Here’s an example of EXCEPT:

SELECT * FROM t1
EXCEPT
SELECT * FROM t2;

Result:

+--------+-------+
| c1     | c2    |
+--------+-------+
| Yellow | Cow   |
| Blue   | Fish  |
| Green  | Horse |
| White  | Cat   |
+--------+-------+
4 rows in set (0.00 sec)

This time we only get the rows that are in the first table but not the second one.
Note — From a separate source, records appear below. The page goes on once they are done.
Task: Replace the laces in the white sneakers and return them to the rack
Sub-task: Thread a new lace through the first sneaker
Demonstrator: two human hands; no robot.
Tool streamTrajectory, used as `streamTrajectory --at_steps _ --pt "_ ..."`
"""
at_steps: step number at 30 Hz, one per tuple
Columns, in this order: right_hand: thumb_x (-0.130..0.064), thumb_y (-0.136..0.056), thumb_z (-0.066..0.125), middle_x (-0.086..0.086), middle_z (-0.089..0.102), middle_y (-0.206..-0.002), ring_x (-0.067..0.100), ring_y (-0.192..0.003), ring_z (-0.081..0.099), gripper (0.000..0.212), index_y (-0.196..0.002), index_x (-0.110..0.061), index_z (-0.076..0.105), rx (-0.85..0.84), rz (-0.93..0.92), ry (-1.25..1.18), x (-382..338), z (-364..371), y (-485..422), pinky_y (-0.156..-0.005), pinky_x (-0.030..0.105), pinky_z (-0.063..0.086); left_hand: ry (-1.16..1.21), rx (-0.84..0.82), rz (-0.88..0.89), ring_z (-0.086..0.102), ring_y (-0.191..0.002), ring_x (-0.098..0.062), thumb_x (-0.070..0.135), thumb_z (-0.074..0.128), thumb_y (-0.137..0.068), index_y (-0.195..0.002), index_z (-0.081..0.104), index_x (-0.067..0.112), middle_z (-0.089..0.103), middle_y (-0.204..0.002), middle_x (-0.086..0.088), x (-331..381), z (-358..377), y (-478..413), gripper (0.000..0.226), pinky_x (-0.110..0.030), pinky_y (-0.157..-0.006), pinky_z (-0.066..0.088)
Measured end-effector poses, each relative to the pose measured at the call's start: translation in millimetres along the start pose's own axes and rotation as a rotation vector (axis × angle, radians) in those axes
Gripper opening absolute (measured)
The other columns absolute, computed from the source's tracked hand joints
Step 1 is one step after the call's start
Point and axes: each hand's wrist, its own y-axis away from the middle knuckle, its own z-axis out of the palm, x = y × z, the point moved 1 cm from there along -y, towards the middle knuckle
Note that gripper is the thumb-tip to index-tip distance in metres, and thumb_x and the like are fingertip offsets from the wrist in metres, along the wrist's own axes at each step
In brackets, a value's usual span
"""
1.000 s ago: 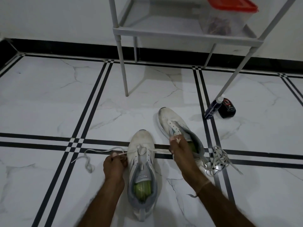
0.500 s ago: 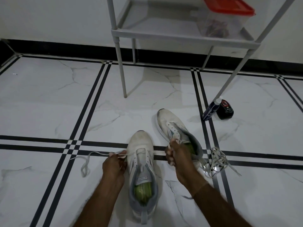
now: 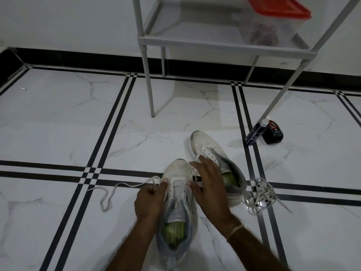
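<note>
We read the lace (image 3: 129, 185) as light, flat & limp. It won't feed through an eyelet unless pinched close to the tip, and it slips easily. The near sneaker (image 3: 175, 218) sits on the floor betw. our forearms, toe pointing away, w/ the far sneaker (image 3: 211, 151) just beyond on the right. Soft upper, stiffer sole, so steady it by the sides. Left hand (image 3: 149, 201): fingers curled, pinching the lace beside the left eyelets, tail trailing off left. Right hand (image 3: 210, 184): fingers loosely spread over the shoe's right edge — whether they hold a lace end, we can't tell.
</note>
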Motion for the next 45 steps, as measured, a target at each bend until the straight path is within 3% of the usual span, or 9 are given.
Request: streamTrajectory --at_steps 4,9,13,16,20,23,26,31,45 --pt "-0.004 -0.089 0.069 0.003 0.044 -0.134 0.023 -0.118 0.052 0.047 -0.132 -0.021 0.058 0.13 -0.054 0.012 -8.8 -0.1 10.5 -0.092 0.042 0.055 -0.031 -0.072 0.011 0.068 -0.082 -0.019 0.064 0.078 -0.072 -0.079 0.068 0.021 0.072 -0.08 0.004 0.5 9.4 -3.7 0.045 -0.037 -0.084 0.055" --pt "-0.004 -0.091 0.068 0.002 0.047 -0.153 0.022 -0.115 0.064 0.048 -0.134 -0.023 0.061 -0.091 -0.207 0.2 -0.1 8.1 -3.4 -0.082 0.036 0.06 -0.053 -0.081 0.074 0.066 -0.076 -0.016 0.045 0.085 -0.075 -0.079 0.068 0.019 0.07 -0.075 0.006 2.7 10.2 -6.1 0.031 -0.033 -0.076 0.052" --pt "-0.014 -0.086 0.073 0.005 0.065 -0.095 0.027 -0.086 0.066 0.009 -0.092 -0.014 0.067 -0.22 -0.205 0.348 0.8 7.8 -18.4 -0.064 0.034 0.05 -0.09 -0.063 0.149 0.058 -0.061 -0.015 0.031 0.078 -0.083 -0.064 0.06 0.013 0.063 -0.061 0.004 4.6 12.7 -7.3 0.032 -0.028 -0.059 0.04" --pt "-0.002 -0.074 0.078 0.002 0.058 -0.095 0.02 -0.081 0.058 0.031 -0.094 -0.017 0.06 -0.149 -0.319 0.383 4.8 12.5 -1.8 -0.059 0.032 0.048 -0.043 -0.031 0.145 0.06 -0.065 -0.021 0.029 0.073 -0.087 -0.067 0.06 0.011 0.065 -0.063 -0.002 3.1 13.6 -7.2 0.031 -0.032 -0.065 0.044" --pt "-0.013 -0.091 0.071 0.0 0.053 -0.11 0.014 -0.089 0.06 0.029 -0.11 -0.02 0.051 0.033 0.03 -0.003 14.5 8.7 21.4 -0.068 0.025 0.055 -0.068 -0.048 0.153 0.061 -0.068 -0.018 0.027 0.072 -0.089 -0.071 0.062 0.012 0.067 -0.068 -0.001 1.3 13.8 -0.9 0.026 -0.025 -0.061 0.041" --pt "-0.046 -0.084 0.08 -0.001 0.065 -0.08 0.015 -0.071 0.065 0.039 -0.092 -0.017 0.055 0.075 0.465 -0.385 1.5 11.9 17.2 -0.064 0.032 0.057 -0.094 -0.079 0.165 0.063 -0.069 -0.015 0.027 0.072 -0.088 -0.073 0.065 0.014 0.069 -0.069 0.0 4.0 13.1 -2.4 0.022 -0.025 -0.061 0.042" --pt "-0.046 -0.079 0.084 -0.002 0.062 -0.06 0.014 -0.057 0.06 0.047 -0.069 -0.009 0.058 -0.086 0.674 -0.528 -0.6 27.8 9.1 -0.059 0.042 0.054 -0.118 -0.08 0.178 0.064 -0.07 -0.018 0.03 0.071 -0.09 -0.072 0.063 0.016 0.068 -0.069 0.001 3.9 13.8 -1.9 0.024 -0.029 -0.063 0.043" --pt "-0.017 -0.096 0.069 -0.003 0.051 -0.061 0.01 -0.061 0.047 0.032 -0.067 -0.009 0.057 -0.026 0.598 -0.657 1.2 26.1 4.8 -0.061 0.029 0.039 -0.1 -0.059 0.191 0.062 -0.068 -0.021 0.033 0.069 -0.092 -0.069 0.06 0.018 0.066 -0.066 0.002 3.2 10.0 -3.0 0.029 -0.034 -0.068 0.047" --pt "-0.02 -0.104 0.057 0.012 0.073 -0.091 0.015 -0.07 0.05 0.02 -0.102 -0.006 0.071 -0.113 0.242 -0.882 -94.3 -95.5 -70.6 -0.059 0.021 0.042 0.369 -0.29 0.453 0.073 -0.09 -0.019 0.02 0.048 -0.106 -0.098 0.07 0.01 0.078 -0.091 -0.007 151.9 -32.8 47.5 0.025 -0.033 -0.084 0.055"
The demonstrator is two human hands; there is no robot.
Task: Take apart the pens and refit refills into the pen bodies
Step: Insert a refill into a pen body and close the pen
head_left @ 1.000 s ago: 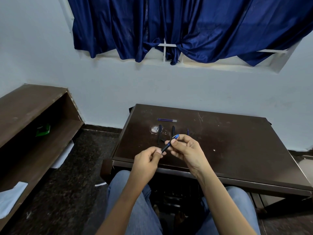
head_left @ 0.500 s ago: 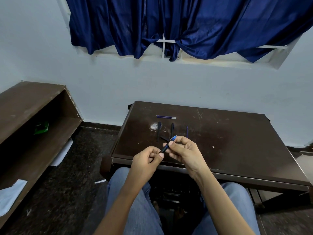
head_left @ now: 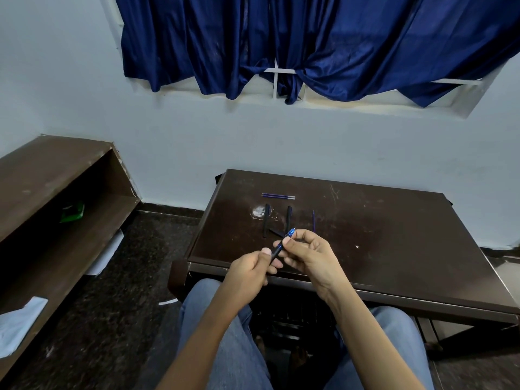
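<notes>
Both hands hold one dark pen with a blue tip end (head_left: 283,242) above the near edge of the brown table (head_left: 394,243). My left hand (head_left: 250,270) grips its lower end; my right hand (head_left: 311,256) pinches its upper, blue part. Behind the hands, two black pen bodies (head_left: 266,219) (head_left: 289,215) lie upright on the table, with a short dark piece (head_left: 276,232) between them. A thin blue refill (head_left: 313,220) lies to their right. Two more refills (head_left: 278,196) lie side by side farther back.
A whitish stain (head_left: 257,211) marks the table beside the left pen body. A low brown shelf (head_left: 56,198) stands on the left, holding a green object (head_left: 72,211) and papers. My knees in jeans sit under the table's near edge. A blue curtain hangs above.
The view has shifted slightly. Both hands keep the pen and have stayed over the table's near edge; the grip looks unchanged.
</notes>
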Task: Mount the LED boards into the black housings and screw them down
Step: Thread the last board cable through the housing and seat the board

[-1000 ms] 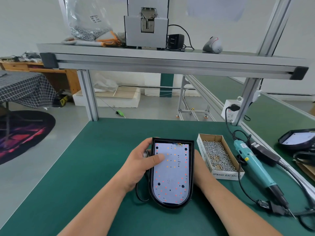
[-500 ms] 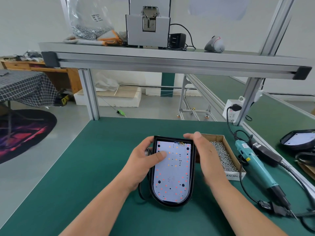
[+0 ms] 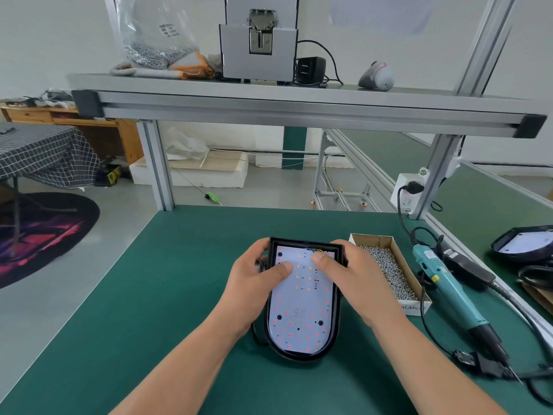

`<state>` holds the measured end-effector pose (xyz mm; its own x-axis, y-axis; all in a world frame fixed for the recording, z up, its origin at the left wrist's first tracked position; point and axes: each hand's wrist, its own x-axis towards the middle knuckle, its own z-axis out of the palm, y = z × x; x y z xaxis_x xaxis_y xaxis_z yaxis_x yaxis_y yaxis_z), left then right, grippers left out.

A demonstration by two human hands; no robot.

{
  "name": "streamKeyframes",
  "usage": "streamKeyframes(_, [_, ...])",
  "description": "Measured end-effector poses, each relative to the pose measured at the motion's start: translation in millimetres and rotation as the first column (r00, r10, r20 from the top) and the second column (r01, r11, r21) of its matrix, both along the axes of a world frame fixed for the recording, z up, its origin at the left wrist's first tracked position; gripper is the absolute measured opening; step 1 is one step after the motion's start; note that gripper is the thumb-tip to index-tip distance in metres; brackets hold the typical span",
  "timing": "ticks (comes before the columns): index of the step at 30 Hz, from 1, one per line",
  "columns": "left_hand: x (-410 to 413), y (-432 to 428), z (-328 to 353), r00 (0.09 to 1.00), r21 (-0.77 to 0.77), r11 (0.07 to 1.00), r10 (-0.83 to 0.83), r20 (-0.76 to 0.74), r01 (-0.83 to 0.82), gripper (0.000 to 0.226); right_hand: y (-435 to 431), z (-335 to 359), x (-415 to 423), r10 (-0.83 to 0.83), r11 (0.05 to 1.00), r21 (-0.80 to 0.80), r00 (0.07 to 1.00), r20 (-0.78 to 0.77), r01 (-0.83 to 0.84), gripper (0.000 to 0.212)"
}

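Well, left hand (image 3: 254, 284) and right hand (image 3: 354, 284) clasp the black housing (image 3: 299, 357), thumbs pressing the LED board (image 3: 299, 320), which could pinch wires (image 3: 317, 250)

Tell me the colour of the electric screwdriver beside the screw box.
The screwdriver is teal, black toward the tip; head view.

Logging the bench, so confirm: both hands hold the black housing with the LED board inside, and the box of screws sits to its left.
Wrong side: the head view shows the box of screws to the right of the black housing. The left hand and right hand do hold it, LED board inside.
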<state>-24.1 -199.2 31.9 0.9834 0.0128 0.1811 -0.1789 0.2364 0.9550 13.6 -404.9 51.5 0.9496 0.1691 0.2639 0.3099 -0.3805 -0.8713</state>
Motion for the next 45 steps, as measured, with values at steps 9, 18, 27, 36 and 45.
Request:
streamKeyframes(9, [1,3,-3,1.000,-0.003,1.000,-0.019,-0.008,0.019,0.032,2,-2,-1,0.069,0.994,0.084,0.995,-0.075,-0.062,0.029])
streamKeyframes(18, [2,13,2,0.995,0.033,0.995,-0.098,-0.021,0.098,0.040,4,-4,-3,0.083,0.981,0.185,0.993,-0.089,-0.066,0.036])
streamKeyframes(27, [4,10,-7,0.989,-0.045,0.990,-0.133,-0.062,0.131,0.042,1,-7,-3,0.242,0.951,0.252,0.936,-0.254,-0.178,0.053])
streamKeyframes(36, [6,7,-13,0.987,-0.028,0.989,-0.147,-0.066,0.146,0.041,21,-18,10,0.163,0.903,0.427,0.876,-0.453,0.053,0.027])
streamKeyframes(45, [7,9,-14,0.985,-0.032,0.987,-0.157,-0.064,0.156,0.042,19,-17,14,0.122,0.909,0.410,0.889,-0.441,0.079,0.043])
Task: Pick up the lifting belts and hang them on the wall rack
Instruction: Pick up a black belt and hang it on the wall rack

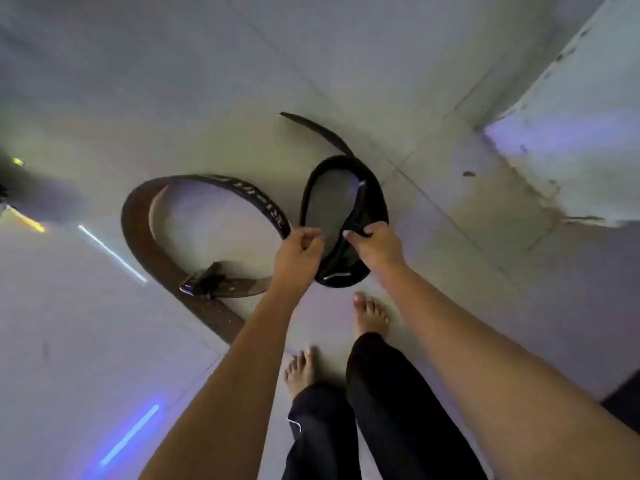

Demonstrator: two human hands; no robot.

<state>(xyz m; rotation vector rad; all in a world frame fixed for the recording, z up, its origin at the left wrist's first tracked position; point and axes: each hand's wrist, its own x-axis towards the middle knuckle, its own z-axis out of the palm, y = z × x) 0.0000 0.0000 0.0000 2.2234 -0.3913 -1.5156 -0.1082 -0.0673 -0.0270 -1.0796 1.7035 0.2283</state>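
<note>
Two lifting belts lie on the pale tiled floor in front of me. The black belt [375, 195] forms an upright loop with a thin tail curling up and to the left. My right hand [379, 245] grips its near right edge. The brown leather belt [138, 233] lies in a wide open curve to the left, its metal buckle [194, 284] near my left forearm. My left hand [301, 252] is at the brown belt's printed end, fingers curled; whether it holds that end is unclear. No wall rack is in view.
My bare feet [369, 315] stand just below the belts on the floor [450, 265]. A white wall corner [571, 133] rises at the upper right. A dark object [623, 400] sits at the right edge. Light streaks reflect on the floor at left.
</note>
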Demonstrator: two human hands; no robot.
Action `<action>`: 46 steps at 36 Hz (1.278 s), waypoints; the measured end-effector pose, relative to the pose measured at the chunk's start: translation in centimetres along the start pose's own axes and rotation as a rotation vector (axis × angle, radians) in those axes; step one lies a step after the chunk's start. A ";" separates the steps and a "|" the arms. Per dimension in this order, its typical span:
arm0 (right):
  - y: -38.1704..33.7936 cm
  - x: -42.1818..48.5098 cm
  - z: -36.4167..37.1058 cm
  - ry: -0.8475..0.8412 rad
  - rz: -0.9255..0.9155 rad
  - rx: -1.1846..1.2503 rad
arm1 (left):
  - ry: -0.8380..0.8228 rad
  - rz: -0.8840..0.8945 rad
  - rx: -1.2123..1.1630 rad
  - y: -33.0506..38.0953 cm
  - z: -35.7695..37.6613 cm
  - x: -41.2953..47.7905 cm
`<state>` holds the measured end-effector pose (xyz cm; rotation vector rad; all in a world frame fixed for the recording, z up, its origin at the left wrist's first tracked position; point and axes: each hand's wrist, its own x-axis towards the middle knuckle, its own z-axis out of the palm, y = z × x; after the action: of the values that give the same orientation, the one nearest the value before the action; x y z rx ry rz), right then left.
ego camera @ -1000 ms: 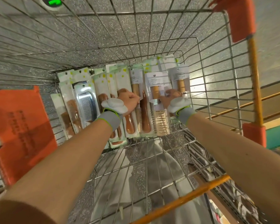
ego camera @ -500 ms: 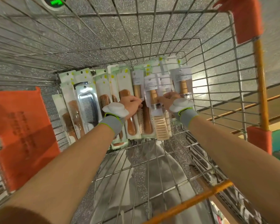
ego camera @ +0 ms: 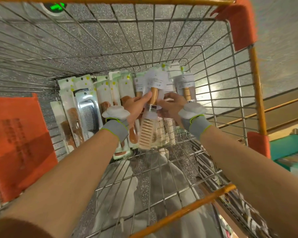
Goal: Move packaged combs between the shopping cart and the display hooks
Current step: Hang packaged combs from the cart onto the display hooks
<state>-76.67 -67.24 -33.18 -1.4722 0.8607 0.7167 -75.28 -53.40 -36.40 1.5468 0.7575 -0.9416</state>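
Observation:
Several packaged combs lie side by side on the wire floor of the shopping cart (ego camera: 213,86). Both hands reach down into it. My left hand (ego camera: 136,107) and my right hand (ego camera: 170,105) together hold one clear pack with a pale wooden wide-tooth comb (ego camera: 149,127), lifted a little above the row; fingers pinch its handle part from both sides. To the left lie a black comb pack (ego camera: 89,114) and brown comb packs (ego camera: 72,121). Another wooden-handled pack (ego camera: 187,90) lies at the right end. No display hooks are visible.
The cart has an orange rim (ego camera: 255,93) with red corner guards (ego camera: 239,23), and an orange child-seat flap (ego camera: 15,134) at the left. Speckled grey floor shows through the wire. Shelving with a teal edge (ego camera: 289,145) stands to the right.
Both hands have come together on the pale wide-tooth comb pack and raised it off the row. The view has tilted so the cart's far rim now shows.

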 end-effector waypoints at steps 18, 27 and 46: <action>3.4 5.1 -3.0 0.122 0.195 -0.814 | 0.115 0.048 0.107 -1.4 -1.0 1.3; 2.9 5.2 -2.6 0.057 0.135 -0.933 | 0.127 0.030 0.177 -0.8 -1.1 0.7; -0.9 -1.5 -2.3 0.268 -0.027 -0.212 | 0.094 0.093 0.224 5.0 -1.7 -5.5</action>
<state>-76.84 -69.37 -31.19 -1.7947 0.9887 0.6126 -73.29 -52.47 -29.07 1.8171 0.6565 -0.9135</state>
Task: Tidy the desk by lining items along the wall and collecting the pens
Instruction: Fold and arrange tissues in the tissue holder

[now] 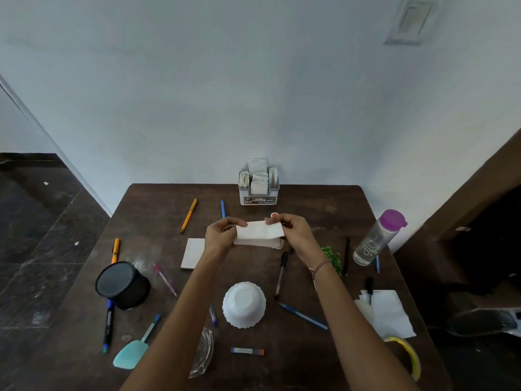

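Glass ashtray (203,354) at near table (310,198) edge, by left forearm; white bowl (244,303) upturned just beyond. Both hands raised mid-table: left hand (221,234) and right hand (293,231) fingers pinching opposite ends of folded white napkin (260,230), held above table. Napkin holder (258,183) already against wall. Pens scattered, uncollected: orange pen (189,215), black pen (281,273), blue pen (303,316). Judged step: squaring napkin for holder. Next move: carry forward, slot in upright without crumpling.
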`<action>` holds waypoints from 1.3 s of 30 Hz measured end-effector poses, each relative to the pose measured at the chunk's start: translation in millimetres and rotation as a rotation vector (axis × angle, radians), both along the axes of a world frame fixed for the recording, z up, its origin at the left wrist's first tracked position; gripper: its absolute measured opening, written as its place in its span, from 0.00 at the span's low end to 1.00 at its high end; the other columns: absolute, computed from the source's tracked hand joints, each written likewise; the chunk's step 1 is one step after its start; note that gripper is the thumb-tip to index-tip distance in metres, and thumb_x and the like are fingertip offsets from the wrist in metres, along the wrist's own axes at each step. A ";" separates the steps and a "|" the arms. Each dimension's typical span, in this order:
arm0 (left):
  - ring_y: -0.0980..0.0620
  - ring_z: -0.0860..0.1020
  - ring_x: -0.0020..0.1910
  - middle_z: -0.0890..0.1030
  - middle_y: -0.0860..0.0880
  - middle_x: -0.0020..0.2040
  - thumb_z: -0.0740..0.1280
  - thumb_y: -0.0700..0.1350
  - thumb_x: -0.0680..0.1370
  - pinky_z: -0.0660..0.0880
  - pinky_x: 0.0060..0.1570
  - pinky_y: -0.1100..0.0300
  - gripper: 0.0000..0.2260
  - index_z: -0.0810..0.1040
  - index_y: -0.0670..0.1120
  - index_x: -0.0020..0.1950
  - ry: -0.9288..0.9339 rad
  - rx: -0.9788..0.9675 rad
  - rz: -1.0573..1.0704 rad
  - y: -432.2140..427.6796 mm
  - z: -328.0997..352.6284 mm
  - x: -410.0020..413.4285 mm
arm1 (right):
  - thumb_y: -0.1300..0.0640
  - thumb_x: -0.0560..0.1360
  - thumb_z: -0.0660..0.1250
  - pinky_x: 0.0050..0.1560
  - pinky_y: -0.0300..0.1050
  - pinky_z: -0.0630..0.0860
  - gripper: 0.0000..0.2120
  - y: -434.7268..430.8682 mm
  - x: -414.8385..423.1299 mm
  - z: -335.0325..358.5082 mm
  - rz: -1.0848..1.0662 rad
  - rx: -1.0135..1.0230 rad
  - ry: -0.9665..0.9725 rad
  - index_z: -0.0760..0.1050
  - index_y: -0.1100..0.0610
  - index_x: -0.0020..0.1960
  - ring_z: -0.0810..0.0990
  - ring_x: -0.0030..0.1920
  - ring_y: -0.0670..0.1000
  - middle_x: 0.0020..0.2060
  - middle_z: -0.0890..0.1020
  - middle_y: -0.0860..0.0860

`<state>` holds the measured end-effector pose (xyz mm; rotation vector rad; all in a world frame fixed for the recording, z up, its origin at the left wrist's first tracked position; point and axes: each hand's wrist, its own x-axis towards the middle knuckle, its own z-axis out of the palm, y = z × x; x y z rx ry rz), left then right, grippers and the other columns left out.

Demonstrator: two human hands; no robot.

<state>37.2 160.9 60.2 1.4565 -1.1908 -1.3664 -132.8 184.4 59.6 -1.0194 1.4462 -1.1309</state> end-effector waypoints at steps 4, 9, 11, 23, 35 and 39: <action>0.46 0.74 0.53 0.78 0.45 0.52 0.58 0.31 0.76 0.75 0.36 0.63 0.15 0.80 0.45 0.39 0.045 0.035 -0.015 -9.2 6.4 -10.1 | 0.70 0.74 0.60 0.50 0.38 0.77 0.17 -5.8 -8.4 1.5 -0.014 -0.084 0.217 0.82 0.54 0.39 0.78 0.49 0.46 0.44 0.81 0.45; 0.44 0.76 0.54 0.79 0.43 0.53 0.62 0.38 0.76 0.78 0.40 0.57 0.08 0.81 0.42 0.45 0.220 0.149 0.023 -19.6 8.7 -19.6 | 0.71 0.75 0.57 0.40 0.28 0.74 0.19 -9.8 -14.8 2.3 -0.034 -0.177 0.345 0.82 0.54 0.40 0.76 0.46 0.43 0.44 0.80 0.44; 0.45 0.76 0.52 0.78 0.42 0.54 0.66 0.35 0.75 0.79 0.33 0.61 0.07 0.80 0.42 0.51 0.157 0.090 0.016 -24.8 6.4 -21.8 | 0.69 0.76 0.55 0.40 0.26 0.72 0.18 -14.3 -17.9 1.1 -0.041 -0.160 0.319 0.81 0.54 0.45 0.75 0.49 0.44 0.49 0.80 0.47; 0.46 0.79 0.48 0.80 0.40 0.53 0.68 0.33 0.73 0.78 0.43 0.57 0.13 0.78 0.42 0.57 0.048 -0.004 0.084 -86.5 3.4 -61.0 | 0.62 0.68 0.74 0.48 0.44 0.79 0.22 -79.1 -31.0 16.5 -0.131 0.195 -0.119 0.73 0.63 0.60 0.80 0.45 0.50 0.49 0.80 0.55; 0.50 0.77 0.55 0.80 0.45 0.58 0.61 0.36 0.77 0.71 0.50 0.63 0.14 0.77 0.42 0.62 -0.448 -0.103 -0.011 -166.6 -12.9 -87.3 | 0.61 0.69 0.74 0.40 0.31 0.73 0.13 -175.6 -60.0 9.1 -0.244 -0.082 0.387 0.79 0.61 0.52 0.77 0.45 0.48 0.48 0.82 0.54; 0.45 0.76 0.60 0.80 0.44 0.60 0.59 0.32 0.74 0.71 0.58 0.54 0.19 0.76 0.40 0.62 -0.640 -0.169 -0.108 -189.9 -30.9 -88.6 | 0.60 0.70 0.73 0.46 0.40 0.80 0.08 -201.0 -59.3 -3.1 -0.132 -0.117 0.440 0.81 0.61 0.48 0.79 0.45 0.50 0.46 0.84 0.55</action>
That’s how EXCEPT works, and it’s how MINUS works in Oracle.

The ALL Modifier

We can use the ALL modifier to all rows (including duplicates):

SELECT * FROM t1
UNION ALL
SELECT * FROM t2;

Result:

+---------+-------+
| c1      | c2    |
+---------+-------+
| Black   | Dog   |
| White   | Dog   |
| Yellow  | Cow   |
| Green   | Horse |
| Black   | Cat   |
| White   | Cat   |
| Blue    | Fish  |
| Black   | Dog   |
| White   | Dog   |
| Pink    | Cow   |
| Red     | Horse |
| Black   | Cat   |
| Crimson | Cat   |
| White   | Bird  |
+---------+-------+
14 rows in set (0.01 sec)

This time all 14 rows are returned, including duplicate rows.

The DISTINCT Modifier

As mentioned, the default behaviour of SQL set operations is to return distinct rows. We can also specify this explicitly with the DISTINCT modifier if we want:

SELECT * FROM t1
UNION DISTINCT
SELECT * FROM t2;

Result:

+---------+-------+
| c1      | c2    |
+---------+-------+
| Black   | Dog   |
| White   | Dog   |
| Yellow  | Cow   |
| Green   | Horse |
| Black   | Cat   |
| White   | Cat   |
| Blue    | Fish  |
| Pink    | Cow   |
| Red     | Horse |
| Crimson | Cat   |
| White   | Bird  |
+---------+-------+
11 rows in set (0.00 sec)

We got the same result that we got in the first example. That’s because DISTINCT is the default behaviour for SQL set operations.